Deuxième point sensible, la hausse des coûts qui se fait sentir. « Même si l’inflation en rayons est quasi nulle, les entreprises de l’alimentation supportent des hausses de coût directement liées à l’augmentation des prix des matières premières, des coûts de maintenance des outils de production ou encore de l’achat des équipements de protection des salariés », rappelle l’Ania dans son communiqué. Ces hausses de coûts, remontées par l’ensemble des industriels seraient estimées entre 3 % et 16 %, avec donc un impact direct sur le niveau de rentabilité des entreprises agroalimentaires.
Enfin, sur le sujet de l’absentéisme, l’Ania confirme qu’à date, la moyenne du secteur reste assez basse. Le taux d’absentéisme remonté par les entreprises en avril aurait atteint 13 % (contre 9 % dans la première version du baromètre). « La mise en place de la plate-forme gouvernementale « Mobilisation emploi » se révèle un outil précieux pour pallier la chute des effectifs dans les entreprises », reconnaît-on à l’Ania.

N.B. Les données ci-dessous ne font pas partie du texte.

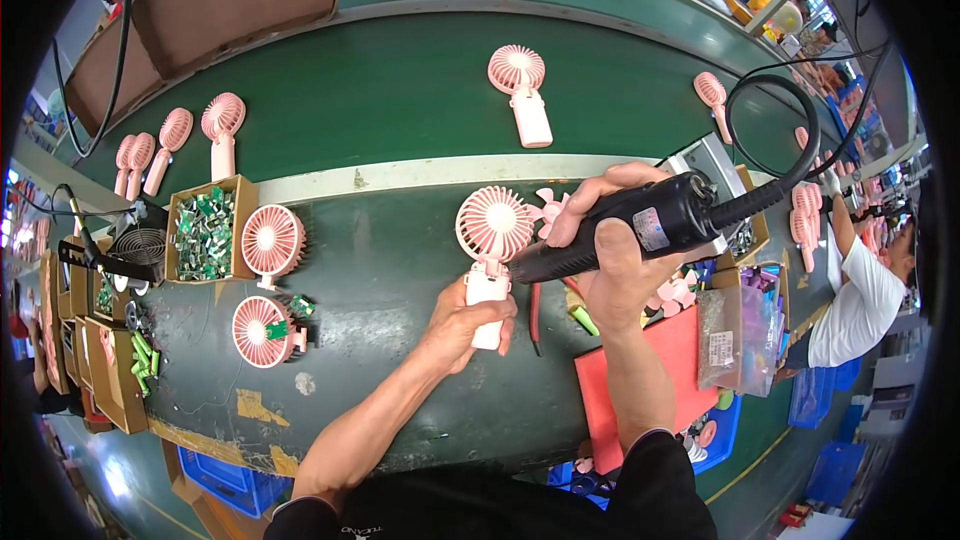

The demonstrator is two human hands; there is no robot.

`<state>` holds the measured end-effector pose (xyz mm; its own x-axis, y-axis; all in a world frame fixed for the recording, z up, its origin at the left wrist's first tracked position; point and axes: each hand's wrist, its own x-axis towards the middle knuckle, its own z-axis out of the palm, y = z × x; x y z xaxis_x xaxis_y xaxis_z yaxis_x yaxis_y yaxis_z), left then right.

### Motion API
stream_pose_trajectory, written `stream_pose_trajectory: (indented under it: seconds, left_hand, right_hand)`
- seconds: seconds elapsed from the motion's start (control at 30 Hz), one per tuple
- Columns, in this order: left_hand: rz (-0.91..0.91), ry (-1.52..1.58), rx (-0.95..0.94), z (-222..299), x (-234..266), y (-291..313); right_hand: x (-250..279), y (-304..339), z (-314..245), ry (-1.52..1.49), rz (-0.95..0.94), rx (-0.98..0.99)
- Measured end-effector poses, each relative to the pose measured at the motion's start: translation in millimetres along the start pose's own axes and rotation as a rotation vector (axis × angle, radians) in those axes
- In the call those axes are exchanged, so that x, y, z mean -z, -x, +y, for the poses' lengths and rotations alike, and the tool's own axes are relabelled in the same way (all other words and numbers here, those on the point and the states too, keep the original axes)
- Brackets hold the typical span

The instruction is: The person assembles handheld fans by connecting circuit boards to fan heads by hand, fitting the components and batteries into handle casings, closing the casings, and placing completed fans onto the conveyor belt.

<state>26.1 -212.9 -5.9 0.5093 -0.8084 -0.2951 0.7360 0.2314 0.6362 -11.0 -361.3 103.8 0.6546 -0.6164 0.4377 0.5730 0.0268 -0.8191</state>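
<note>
My left hand (465, 328) is closed round the white-pink handle of a small handheld fan (496, 224), whose round pink grille points away from me. In my right hand (618, 255) is a black electric screwdriver (655, 220) with a thick cable. Its tip reaches the side of the fan's handle near the neck; whether it touches a screw is hidden. A pink fan blade (546, 210) shows just behind my right fingers. Red-handled pliers (536, 318) lie under the screwdriver, beside a green cylindrical cell (585, 320).
Two pink fan heads (272, 242) with small green circuit boards lie at left, next to a cardboard box (247, 232) of boards. Finished-looking fans (520, 90) stand along the green belt (400, 80). At right are a red sheet (655, 370) and a clear plastic bin (750, 335). A co-worker (860, 290) sits far right.
</note>
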Motion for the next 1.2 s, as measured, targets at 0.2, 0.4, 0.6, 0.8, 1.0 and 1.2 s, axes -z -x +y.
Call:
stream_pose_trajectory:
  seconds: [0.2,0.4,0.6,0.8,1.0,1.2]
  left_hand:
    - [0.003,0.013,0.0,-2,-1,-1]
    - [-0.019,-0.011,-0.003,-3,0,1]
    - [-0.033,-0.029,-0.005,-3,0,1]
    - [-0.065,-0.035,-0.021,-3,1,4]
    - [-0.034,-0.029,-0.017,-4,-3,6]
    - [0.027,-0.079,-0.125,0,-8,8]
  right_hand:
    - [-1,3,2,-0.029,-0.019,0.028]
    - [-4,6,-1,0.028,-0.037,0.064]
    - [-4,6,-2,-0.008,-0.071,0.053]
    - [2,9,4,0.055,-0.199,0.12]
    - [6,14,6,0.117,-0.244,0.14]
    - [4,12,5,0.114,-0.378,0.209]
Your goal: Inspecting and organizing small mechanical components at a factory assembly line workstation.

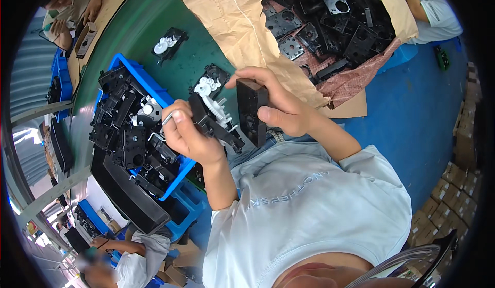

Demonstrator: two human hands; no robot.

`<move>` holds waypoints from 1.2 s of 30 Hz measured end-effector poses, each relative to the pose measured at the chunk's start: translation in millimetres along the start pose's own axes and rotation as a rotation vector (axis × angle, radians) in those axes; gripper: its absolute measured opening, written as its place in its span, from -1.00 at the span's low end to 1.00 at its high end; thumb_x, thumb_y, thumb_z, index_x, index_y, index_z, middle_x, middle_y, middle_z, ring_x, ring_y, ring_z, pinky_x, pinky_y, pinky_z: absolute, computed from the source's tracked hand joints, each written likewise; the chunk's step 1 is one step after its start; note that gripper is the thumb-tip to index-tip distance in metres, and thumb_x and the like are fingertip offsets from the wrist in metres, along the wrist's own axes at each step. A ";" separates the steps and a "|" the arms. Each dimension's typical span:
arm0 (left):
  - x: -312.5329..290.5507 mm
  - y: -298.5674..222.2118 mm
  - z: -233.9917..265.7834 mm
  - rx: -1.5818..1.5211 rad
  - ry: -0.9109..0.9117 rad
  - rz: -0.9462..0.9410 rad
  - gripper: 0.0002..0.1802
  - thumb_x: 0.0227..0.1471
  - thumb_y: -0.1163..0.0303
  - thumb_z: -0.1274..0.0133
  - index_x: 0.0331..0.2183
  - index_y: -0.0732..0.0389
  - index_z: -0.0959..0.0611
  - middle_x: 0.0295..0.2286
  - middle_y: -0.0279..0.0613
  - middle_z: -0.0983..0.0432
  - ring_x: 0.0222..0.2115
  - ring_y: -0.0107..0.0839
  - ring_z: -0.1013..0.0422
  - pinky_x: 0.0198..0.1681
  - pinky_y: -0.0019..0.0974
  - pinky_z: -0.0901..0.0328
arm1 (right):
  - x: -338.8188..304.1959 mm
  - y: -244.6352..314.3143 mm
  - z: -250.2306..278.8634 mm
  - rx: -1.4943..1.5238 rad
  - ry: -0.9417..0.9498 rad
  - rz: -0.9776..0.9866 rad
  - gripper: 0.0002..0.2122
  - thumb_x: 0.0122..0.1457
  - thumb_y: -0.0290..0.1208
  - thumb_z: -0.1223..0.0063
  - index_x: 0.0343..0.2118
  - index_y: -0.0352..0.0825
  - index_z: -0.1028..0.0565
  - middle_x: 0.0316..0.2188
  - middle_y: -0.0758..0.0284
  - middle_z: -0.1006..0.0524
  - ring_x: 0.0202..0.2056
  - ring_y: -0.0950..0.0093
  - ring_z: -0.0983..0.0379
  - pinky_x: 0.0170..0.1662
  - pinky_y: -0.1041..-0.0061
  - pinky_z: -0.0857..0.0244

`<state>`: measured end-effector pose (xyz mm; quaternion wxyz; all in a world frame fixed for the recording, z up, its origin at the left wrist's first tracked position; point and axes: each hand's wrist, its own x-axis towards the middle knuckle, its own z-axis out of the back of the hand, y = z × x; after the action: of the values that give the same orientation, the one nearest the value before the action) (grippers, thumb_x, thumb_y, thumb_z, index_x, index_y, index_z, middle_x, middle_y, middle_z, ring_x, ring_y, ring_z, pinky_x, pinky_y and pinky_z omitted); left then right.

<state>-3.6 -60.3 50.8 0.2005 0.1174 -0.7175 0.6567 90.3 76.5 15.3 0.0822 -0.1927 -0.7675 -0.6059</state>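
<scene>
My left hand (193, 136) is closed on a black gear housing (209, 115) that carries white plastic gears, tilted in front of my body. A thin metal rod (167, 118) sticks out by that hand's fingertips. In my right hand (283, 105) is a black plastic housing cover (251, 107), gripped between thumb and fingers and held upright. The two parts face each other with a small gap between them. Just beyond them on the green table lies another black part with white gears (207, 85). A similar gear assembly (166, 45) lies farther off to the left.
A blue crate (143, 76) at the left is heaped with black assemblies. Beside it stands a long black tray (126, 195). An open brown paper sack (227, 17) of black plates is at the far right. Co-workers sit around, one (129, 257) at lower left.
</scene>
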 end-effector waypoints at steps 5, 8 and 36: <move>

Les PME davantage impactées
Le résultat de l’enquête souligne également (et c’est plus inquiétant) que ce sont les PME et TPE qui semblent les plus impactées dans leur activité, notamment dans les filières fortement impactées par l’évolution de la demande. Ainsi, près de 80 % des PME-TPE ayant répondu pointent une baisse de chiffre d’affaires (contre un peu plus de la moitié des ETI et des grands groupes). Les rayons les plus affectés sont ceux des produits traditionnels (les rayons à la coupe sont fermés actuellement). Quant aux produits dits « plaisir », produits régionaux, sucrés, sous signes officiels de qualité, fromages en particulier, ils sont actuellement délaissés par le consommateur.
L’activité restauration quasi à l’arrêt
Enfin, sur le secteur du hors domicile, la fermeture des établissements de restauration (95 % des CHR sont bouclés selon la dernière enquête de l’UMHI), a mis à l’arrêt un grand nombre d’entreprises, par effet boule de neige. Pour ce marché, la baisse d’activité atteint selon le Geco Food Service, plus de 75 % en valeur et en volume, pour au moins une bonne moitié des entreprises du secteur.
De même, beaucoup d’interrogations subsistent sur le niveau de reprise de l’activité en CHD***, sur fond de déconfinement progressif. Dans ce domaine, l’ensemble des répondants auraient besoin de 8 à 15 jours minimum selon les typologies de produits pour relancer les productions avec des gammes plus restreintes. Reste surtout à savoir quels comportements adopteront les consommateurs en hors domicile au sortir du confinement.
Baromètre Ania (deuxième vague au 13 avril) : impact de la crise du Covid sur le chiffre d’affaires, par taille d’entreprises et par marchés (GMS, RHD, Export). Source : Ania.
Pour Richard Girardot, Président de l’Ania : « Ce deuxième baromètre de l’état de santé du secteur montre l’effort national considérable des entreprises de l’alimentation qui permet à la chaîne alimentaire de tenir, mais à quel prix ? Outre les acteurs de la filière, tous les Français doivent en avoir conscience ». Et d’ajouter qu’ « une nouvelle ère s’engagera lors de la sortie de crise, façonnée par une demande durablement modifiée du consommateur, dans ses choix, ses circuits et son pouvoir d’achat ».
(*) : Consultation lancée du 6 au 10 avril 2020, auprès des entreprises alimentaires implantées sur l’ensemble du territoire : un échantillon de 686 entreprises répondantes au 13 avril au soir. Répartition par secteurs : 30 % de produits d’épicerie ; 23 % de produits de viandes, charcuterie, traiteur), 10 % de produits frais laitiers, 9 % de produits surgelés (sucré ou salé), 12 % de boissons, 10 % d’ingrédients alimentaires, 3 % de nutrition animale ou encore 3 % de nutrition spécialisée.
(**) : ETI ou Entreprises de taille intermédiaire : qui comptent entre 250 et 4 999 salariés, et ont un chiffre d'affaires inférieur à 1,5 milliard €.